Print exactly the lines below between the line holding "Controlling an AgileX" and the line holding "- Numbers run", inclusive, and nothing more.
------------------------------------
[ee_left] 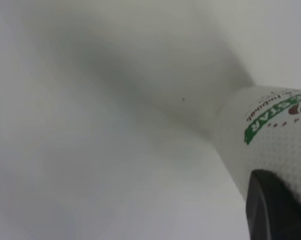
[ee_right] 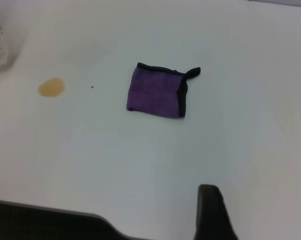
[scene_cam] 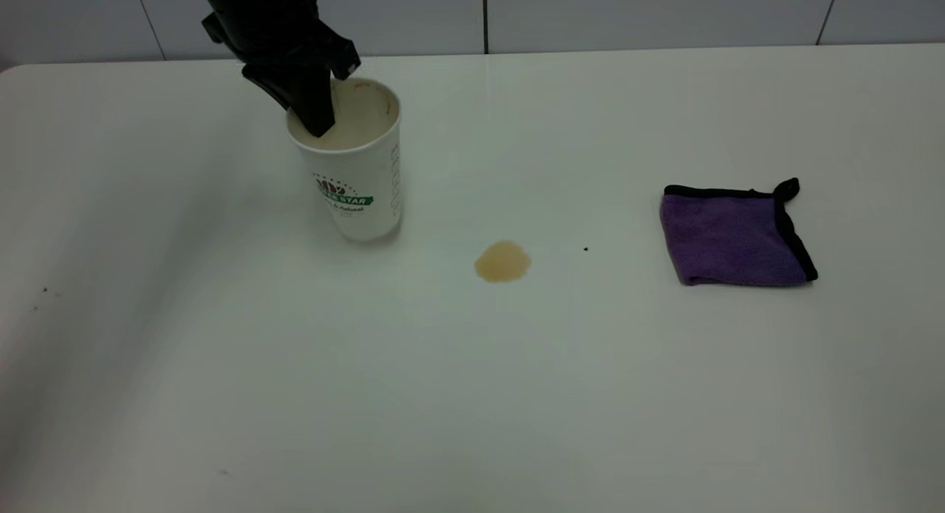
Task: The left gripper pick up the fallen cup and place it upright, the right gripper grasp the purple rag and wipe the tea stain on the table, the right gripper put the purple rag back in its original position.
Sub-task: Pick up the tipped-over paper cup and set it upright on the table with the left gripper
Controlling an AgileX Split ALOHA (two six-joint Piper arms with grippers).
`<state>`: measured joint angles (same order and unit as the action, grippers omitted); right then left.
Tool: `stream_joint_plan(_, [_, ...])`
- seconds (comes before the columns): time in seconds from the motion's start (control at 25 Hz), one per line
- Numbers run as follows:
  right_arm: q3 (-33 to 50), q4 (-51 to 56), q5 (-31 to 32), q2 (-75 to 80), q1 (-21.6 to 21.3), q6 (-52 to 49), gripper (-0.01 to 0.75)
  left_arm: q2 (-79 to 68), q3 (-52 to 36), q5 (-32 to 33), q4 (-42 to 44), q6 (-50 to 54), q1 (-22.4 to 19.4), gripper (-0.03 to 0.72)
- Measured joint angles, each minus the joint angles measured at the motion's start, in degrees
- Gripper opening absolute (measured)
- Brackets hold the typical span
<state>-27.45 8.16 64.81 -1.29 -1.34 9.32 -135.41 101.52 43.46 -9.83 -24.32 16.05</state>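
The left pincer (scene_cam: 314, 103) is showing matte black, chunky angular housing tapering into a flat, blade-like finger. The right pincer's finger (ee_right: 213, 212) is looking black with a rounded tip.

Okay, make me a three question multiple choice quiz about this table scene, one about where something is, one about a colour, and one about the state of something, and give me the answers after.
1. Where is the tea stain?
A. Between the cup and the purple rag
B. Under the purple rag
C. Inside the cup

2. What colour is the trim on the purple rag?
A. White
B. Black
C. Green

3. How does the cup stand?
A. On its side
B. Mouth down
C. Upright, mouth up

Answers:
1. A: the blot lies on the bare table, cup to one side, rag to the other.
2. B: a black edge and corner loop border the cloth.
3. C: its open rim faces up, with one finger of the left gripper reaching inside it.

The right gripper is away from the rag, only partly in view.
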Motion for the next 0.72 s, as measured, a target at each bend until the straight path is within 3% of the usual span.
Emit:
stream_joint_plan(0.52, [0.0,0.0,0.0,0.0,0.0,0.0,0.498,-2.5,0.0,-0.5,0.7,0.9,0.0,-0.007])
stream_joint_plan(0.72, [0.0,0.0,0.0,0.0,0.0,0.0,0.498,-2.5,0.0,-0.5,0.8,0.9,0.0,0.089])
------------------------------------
**RESULT FOR THIS TASK**
Controlling an AgileX Split ALOHA (two six-joint Piper arms with grippers).
`<state>`: measured joint angles (same order and unit as the action, grippers omitted); right then left.
Tool: `stream_joint_plan(_, [_, ...])`
- seconds (comes before the columns): time in seconds from the motion's start (control at 25 Hz), one per line
- Numbers run as follows:

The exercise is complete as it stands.